- **Your instructions**: Reproduce the listing below exactly, minus its pictures.

- **Data segment**:
########

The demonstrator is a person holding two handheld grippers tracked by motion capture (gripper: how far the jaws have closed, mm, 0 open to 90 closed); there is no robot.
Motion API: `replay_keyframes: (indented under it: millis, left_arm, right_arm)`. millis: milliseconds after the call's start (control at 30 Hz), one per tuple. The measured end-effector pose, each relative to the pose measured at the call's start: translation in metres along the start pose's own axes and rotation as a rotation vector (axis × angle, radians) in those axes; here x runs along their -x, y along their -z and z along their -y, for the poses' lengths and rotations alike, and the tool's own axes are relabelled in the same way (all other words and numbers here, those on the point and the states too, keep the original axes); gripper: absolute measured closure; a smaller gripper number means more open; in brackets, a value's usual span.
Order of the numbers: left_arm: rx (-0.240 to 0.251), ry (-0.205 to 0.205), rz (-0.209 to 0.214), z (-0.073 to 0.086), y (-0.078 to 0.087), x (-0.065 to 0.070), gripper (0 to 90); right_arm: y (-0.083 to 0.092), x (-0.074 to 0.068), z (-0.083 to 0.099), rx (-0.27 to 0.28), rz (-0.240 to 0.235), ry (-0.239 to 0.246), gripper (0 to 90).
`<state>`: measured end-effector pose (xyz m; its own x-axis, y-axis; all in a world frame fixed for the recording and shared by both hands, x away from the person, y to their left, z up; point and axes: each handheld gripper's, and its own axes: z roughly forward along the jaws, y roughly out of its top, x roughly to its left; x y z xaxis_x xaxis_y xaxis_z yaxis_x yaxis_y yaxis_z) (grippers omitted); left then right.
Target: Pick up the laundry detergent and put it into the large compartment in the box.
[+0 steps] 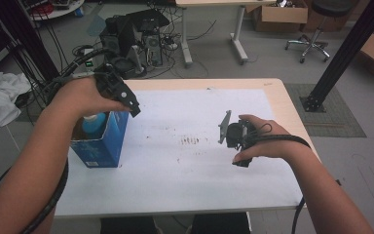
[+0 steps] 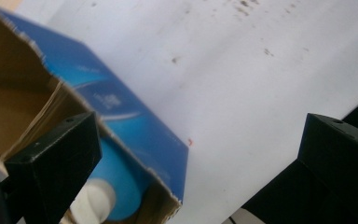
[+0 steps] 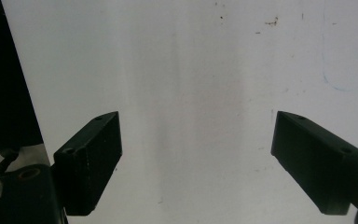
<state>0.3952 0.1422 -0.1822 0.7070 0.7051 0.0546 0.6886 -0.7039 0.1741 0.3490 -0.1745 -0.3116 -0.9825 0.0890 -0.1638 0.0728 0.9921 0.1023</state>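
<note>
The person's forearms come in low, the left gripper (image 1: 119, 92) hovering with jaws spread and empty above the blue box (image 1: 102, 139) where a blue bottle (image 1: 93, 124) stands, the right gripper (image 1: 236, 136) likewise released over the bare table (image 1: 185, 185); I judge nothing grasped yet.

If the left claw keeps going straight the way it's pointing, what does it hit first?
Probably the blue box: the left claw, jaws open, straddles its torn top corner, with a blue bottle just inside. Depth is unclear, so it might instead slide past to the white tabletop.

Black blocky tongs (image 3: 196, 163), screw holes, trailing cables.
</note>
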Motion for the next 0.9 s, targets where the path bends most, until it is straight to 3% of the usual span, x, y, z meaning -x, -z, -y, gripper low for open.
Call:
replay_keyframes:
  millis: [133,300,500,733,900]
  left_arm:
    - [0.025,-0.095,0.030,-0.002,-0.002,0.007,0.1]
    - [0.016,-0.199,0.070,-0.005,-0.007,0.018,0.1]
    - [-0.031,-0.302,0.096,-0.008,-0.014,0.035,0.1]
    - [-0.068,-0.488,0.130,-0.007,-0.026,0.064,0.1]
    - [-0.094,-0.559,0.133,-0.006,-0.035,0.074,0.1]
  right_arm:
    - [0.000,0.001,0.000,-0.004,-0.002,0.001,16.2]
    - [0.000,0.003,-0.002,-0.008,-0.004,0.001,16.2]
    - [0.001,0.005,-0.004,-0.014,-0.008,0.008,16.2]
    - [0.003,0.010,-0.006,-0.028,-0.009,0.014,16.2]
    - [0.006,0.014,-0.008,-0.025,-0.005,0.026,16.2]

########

- **Task response**:
The demonstrator is a person holding two handheld grippers tracked by motion capture (gripper: how far the jaws have closed, mm, 0 open to 90 closed); there is no robot.
Motion API: `replay_keyframes: (indented under it: millis, left_arm, right_arm)`. millis: milliseconds after the call's start (control at 30 Hz), one per tuple. The measured end-effector pose, each relative to the pose measured at the call's start: translation in metres along the start pose's own axes and rotation as a rotation vector (axis × angle, radians) in those axes; here x runs along their -x, y along their -z and z along their -y, for the poses' lengths and rotations alike, and the tool's own axes are relabelled in the same way (all other words and numbers here, those on the point and the states too, keep the original axes); gripper: absolute measured closure; a smaller gripper number means more open; in brackets, a value's usual span.
Order of the numbers: left_arm: rx (-0.240 to 0.251), ry (-0.205 to 0.205), rz (-0.209 to 0.214), z (-0.073 to 0.086), y (-0.078 to 0.087), x (-0.065 to 0.070), gripper (0 to 90); right_arm: y (-0.083 to 0.092), x (-0.074 to 0.068), z (-0.083 to 0.099), rx (-0.27 to 0.28), rz (-0.240 to 0.235), ry (-0.239 to 0.246), gripper (0 to 90).
`<state>`: measured end-effector pose (xyz m; its own x-axis, y-axis; all in a world frame fixed for the recording and shared by both hands, x away from the person, y to their left, z up; point and axes: each handheld gripper's, and its own axes: z roughly forward along the jaws, y roughly out of its top, x roughly to its left; x y z xaxis_x xaxis_y xaxis_z yaxis_x yaxis_y yaxis_z) (grippers omitted); left then right.
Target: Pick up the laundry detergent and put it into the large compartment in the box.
[+0 steps] 
[+0 steps] 
[+0 steps] 
<state>0.3952 0.1422 -0.1822 0.7070 0.7051 0.0546 0.6886 -0.7039 0.1741 0.3490 -0.1745 -0.3116 -0.9825 0.0890 -0.1638 0.0728 0.9921 0.1023</state>
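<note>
The person's forearms come in low, the left gripper (image 1: 119, 92) hovering with jaws spread and empty above the blue box (image 1: 102, 139) where a blue bottle (image 1: 93, 124) stands, the right gripper (image 1: 236, 136) likewise released over the bare table (image 1: 185, 185); I judge nothing grasped yet.

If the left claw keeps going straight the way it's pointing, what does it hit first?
Probably the blue box: the left claw, jaws open, straddles its torn top corner, with a blue bottle just inside. Depth is unclear, so it might instead slide past to the white tabletop.

Black blocky tongs (image 3: 196, 163), screw holes, trailing cables.
</note>
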Motion for the next 0.9 s, targets where the path bends most, until it is straight to 3% of the usual span, x, y, z meaning -x, -z, -y, gripper low for open.
Call:
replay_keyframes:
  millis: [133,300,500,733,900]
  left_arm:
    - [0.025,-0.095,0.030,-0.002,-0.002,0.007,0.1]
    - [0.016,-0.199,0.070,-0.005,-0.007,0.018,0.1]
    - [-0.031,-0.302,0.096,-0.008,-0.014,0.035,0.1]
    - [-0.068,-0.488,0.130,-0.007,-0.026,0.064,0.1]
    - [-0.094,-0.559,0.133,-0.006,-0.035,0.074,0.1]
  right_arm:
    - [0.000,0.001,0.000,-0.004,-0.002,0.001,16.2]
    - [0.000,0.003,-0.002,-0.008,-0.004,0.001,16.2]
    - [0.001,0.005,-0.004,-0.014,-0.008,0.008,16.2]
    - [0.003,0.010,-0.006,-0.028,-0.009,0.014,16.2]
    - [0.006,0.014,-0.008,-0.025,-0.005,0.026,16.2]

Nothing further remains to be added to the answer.